— Exercise instructions —
Where the string "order" occurs in a line of the data below, that line should be copied.

— Data to examine —
************

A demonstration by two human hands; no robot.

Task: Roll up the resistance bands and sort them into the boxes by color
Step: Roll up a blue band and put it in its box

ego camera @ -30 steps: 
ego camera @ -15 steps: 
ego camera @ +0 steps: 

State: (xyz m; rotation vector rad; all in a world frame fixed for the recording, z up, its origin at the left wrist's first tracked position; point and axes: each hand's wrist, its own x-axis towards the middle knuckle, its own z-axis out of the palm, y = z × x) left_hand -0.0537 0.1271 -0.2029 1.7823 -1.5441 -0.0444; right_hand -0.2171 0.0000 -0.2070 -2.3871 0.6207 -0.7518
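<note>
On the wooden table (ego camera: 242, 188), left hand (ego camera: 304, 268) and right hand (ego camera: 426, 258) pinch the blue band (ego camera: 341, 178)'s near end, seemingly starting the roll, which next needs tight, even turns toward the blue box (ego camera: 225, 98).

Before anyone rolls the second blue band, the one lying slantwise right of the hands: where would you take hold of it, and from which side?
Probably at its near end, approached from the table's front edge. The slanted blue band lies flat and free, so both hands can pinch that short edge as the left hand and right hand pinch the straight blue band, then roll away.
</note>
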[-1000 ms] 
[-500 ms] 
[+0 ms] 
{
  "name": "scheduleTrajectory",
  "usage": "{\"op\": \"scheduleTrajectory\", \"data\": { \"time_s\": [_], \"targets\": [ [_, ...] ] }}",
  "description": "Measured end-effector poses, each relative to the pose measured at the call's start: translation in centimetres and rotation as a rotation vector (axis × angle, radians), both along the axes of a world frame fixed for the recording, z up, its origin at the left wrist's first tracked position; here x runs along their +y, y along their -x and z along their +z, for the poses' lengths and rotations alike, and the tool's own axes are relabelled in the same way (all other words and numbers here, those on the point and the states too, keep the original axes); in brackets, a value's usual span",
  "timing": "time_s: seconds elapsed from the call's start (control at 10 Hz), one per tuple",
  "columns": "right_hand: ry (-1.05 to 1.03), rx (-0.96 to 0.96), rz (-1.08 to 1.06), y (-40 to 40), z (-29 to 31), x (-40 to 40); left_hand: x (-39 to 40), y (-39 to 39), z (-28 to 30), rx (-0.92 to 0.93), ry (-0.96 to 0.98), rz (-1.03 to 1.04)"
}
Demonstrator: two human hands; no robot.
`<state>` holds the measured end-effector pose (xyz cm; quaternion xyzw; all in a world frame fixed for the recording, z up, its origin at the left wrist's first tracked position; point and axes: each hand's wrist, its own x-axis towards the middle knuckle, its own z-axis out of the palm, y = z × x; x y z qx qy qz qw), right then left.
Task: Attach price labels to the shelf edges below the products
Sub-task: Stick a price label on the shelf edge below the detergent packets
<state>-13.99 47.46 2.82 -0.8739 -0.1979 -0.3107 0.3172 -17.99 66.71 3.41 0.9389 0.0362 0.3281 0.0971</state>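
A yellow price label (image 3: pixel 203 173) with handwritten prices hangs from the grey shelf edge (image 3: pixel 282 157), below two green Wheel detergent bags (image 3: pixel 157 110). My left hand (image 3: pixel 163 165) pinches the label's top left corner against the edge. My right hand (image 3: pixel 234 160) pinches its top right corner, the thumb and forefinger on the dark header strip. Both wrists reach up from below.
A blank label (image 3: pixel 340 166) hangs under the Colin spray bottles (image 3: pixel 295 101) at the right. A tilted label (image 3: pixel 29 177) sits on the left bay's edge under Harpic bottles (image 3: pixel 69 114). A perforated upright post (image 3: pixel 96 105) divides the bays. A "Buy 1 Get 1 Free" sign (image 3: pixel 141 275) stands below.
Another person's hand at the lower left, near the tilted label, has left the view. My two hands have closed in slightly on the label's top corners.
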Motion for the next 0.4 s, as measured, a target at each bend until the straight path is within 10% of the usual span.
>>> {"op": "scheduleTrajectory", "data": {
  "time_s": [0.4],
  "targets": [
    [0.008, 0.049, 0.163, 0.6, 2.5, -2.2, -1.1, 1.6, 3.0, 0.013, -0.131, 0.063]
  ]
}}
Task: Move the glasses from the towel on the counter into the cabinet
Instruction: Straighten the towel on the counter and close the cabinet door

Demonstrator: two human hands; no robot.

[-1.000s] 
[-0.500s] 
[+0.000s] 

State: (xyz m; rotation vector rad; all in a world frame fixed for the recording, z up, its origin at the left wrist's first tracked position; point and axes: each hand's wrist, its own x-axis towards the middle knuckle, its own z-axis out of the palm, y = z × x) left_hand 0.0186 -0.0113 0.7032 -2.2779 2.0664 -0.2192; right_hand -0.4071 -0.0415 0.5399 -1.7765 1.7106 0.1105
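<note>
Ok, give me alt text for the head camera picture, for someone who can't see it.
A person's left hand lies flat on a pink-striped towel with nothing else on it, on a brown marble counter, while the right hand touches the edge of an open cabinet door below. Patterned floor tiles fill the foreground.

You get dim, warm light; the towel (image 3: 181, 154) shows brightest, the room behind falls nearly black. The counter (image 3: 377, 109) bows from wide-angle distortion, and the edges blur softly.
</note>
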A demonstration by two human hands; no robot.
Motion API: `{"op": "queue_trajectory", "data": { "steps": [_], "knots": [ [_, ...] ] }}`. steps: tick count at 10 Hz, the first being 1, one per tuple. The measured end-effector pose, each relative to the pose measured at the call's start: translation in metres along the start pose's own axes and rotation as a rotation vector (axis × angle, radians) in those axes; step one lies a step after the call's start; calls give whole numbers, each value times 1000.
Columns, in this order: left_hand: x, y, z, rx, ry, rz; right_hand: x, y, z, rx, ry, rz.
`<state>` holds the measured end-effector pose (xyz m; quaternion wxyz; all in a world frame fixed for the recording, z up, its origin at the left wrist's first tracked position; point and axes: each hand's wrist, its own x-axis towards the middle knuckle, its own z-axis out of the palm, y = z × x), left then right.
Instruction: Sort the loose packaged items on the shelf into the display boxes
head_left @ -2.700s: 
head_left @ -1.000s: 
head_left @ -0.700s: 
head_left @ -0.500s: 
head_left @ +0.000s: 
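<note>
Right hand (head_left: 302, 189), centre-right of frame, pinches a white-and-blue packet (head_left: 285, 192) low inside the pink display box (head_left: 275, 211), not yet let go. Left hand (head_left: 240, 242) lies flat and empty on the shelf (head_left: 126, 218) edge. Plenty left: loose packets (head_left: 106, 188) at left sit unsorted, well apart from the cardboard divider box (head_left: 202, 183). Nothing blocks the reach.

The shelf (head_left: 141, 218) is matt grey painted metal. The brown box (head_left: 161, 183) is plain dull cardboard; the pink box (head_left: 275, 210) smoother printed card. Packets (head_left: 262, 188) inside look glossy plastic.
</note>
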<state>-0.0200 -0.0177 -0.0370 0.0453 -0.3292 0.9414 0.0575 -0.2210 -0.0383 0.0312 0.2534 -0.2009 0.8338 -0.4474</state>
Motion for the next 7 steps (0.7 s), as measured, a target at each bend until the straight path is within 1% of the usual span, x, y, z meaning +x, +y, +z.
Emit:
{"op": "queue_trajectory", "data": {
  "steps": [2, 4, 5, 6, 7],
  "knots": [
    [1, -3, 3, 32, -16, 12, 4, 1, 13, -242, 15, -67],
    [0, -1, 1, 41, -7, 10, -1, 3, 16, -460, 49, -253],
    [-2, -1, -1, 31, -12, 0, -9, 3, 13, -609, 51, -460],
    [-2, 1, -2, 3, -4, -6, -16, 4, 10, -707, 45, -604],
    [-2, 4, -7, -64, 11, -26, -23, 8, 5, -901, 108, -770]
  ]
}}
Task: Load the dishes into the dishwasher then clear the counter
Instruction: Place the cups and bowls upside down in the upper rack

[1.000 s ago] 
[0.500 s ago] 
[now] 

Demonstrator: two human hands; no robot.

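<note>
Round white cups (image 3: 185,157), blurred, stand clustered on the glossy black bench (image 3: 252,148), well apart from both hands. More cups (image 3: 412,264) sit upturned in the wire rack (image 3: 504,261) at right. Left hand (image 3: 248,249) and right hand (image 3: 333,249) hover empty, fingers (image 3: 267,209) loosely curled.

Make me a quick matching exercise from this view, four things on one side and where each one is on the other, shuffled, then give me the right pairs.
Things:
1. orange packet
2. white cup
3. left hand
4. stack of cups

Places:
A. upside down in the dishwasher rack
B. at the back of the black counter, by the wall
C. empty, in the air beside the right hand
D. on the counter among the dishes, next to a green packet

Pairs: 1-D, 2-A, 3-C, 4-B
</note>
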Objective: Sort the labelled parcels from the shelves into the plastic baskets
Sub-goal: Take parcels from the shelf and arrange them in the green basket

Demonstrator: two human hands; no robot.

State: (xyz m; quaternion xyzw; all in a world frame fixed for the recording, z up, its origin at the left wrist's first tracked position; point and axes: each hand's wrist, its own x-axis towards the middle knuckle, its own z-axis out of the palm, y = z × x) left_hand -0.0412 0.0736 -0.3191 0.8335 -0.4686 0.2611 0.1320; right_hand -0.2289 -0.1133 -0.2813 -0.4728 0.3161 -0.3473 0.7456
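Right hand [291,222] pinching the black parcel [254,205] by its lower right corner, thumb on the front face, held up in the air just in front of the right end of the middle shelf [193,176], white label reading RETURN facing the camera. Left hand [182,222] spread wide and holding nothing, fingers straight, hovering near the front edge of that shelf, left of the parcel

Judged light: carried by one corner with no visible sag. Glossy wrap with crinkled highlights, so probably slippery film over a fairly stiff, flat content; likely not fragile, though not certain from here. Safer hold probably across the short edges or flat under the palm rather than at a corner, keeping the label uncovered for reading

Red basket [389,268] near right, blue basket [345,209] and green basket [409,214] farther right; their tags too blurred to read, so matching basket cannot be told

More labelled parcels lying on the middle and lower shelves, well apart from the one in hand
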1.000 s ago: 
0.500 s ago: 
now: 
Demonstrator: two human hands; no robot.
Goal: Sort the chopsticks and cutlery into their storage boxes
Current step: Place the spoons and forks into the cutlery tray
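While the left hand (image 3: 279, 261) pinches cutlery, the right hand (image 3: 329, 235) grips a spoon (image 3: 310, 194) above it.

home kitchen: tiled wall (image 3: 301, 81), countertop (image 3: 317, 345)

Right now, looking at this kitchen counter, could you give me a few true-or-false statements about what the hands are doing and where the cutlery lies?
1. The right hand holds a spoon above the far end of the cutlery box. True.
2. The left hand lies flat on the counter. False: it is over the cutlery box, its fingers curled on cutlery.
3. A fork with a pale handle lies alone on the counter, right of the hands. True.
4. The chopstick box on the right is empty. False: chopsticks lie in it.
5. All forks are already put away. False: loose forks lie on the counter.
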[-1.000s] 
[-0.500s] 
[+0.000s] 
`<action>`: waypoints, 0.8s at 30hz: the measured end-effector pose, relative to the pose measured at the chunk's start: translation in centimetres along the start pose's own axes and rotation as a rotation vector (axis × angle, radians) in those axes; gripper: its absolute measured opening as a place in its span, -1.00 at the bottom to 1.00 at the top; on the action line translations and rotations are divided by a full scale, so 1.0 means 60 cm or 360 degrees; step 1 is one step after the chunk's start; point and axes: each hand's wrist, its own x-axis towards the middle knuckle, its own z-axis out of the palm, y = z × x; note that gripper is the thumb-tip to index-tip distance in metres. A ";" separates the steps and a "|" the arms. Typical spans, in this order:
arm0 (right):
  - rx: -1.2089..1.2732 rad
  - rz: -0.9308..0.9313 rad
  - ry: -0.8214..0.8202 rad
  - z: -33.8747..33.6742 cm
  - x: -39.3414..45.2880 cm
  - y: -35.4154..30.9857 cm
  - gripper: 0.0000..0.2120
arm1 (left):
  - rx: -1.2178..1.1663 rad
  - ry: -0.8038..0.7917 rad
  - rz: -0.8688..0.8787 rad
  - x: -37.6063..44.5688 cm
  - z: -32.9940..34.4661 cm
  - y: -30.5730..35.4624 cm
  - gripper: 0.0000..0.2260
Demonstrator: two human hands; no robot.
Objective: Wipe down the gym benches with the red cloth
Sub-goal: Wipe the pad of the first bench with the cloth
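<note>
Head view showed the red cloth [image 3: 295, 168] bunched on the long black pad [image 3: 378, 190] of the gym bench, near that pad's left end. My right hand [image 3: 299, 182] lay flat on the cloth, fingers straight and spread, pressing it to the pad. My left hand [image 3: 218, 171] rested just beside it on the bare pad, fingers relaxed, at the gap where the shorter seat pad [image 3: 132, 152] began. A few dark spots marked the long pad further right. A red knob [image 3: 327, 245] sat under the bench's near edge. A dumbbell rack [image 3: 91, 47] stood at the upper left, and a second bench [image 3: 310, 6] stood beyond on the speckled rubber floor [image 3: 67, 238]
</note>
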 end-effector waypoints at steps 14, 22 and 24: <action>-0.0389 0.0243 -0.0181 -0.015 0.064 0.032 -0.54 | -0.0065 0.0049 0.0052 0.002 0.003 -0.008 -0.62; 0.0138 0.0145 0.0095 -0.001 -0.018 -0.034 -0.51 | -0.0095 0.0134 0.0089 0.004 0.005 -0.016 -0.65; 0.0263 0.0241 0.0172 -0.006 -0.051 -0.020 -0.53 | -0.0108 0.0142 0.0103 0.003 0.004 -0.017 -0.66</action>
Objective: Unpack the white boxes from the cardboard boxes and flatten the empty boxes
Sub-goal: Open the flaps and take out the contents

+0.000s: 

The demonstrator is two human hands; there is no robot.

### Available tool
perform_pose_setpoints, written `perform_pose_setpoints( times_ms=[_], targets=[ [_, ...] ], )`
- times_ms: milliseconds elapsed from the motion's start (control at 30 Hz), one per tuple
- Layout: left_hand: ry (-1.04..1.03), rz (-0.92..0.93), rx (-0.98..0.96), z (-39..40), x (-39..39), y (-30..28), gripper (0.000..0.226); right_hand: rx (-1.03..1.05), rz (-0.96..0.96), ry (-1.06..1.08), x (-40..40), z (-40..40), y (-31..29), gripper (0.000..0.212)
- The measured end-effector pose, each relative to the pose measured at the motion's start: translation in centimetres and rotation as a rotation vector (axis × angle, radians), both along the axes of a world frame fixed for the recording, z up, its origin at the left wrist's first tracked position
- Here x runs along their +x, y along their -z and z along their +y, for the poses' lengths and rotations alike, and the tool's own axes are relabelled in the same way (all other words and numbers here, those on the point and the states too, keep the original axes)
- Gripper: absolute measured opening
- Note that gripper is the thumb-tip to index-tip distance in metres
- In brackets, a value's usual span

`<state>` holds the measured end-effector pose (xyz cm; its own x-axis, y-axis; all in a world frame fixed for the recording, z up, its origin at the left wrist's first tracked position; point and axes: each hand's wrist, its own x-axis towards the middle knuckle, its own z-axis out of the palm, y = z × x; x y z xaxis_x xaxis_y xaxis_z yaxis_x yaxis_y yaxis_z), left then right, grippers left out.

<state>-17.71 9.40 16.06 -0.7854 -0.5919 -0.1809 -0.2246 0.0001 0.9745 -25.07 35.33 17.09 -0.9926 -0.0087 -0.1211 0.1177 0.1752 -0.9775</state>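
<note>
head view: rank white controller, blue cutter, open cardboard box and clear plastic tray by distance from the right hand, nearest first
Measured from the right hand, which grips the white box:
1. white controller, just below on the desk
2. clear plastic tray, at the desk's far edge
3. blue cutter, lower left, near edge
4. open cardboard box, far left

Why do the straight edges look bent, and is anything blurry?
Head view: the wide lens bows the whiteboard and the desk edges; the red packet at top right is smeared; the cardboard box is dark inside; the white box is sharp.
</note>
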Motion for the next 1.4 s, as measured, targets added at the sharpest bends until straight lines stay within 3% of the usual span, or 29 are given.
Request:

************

— Finished task —
Columns, in this order: left_hand: x, y, z, rx, ry, rz; right_hand: x, y, z, rx, ry, rz.
`<action>`: waypoints, 0.8s at 30hz: the measured end-effector pose, relative to the pose measured at the chunk's start: translation in centimetres along the start pose's own axes and rotation as a rotation vector (axis × angle, radians) in those axes; gripper: its absolute measured opening as a place in its span, -1.00 at the bottom to 1.00 at the top; on the action line translations and rotations are divided by a full scale, so 1.0 means 60 cm or 360 degrees; step 1 is one step after the chunk's start; point and axes: each hand's wrist, its own x-axis towards the middle knuckle, its own z-axis out of the palm, y = z × x; note that gripper is the thumb-tip to index-tip distance in metres. A ";" separates the steps and a "|" the arms. Typical spans, in this order:

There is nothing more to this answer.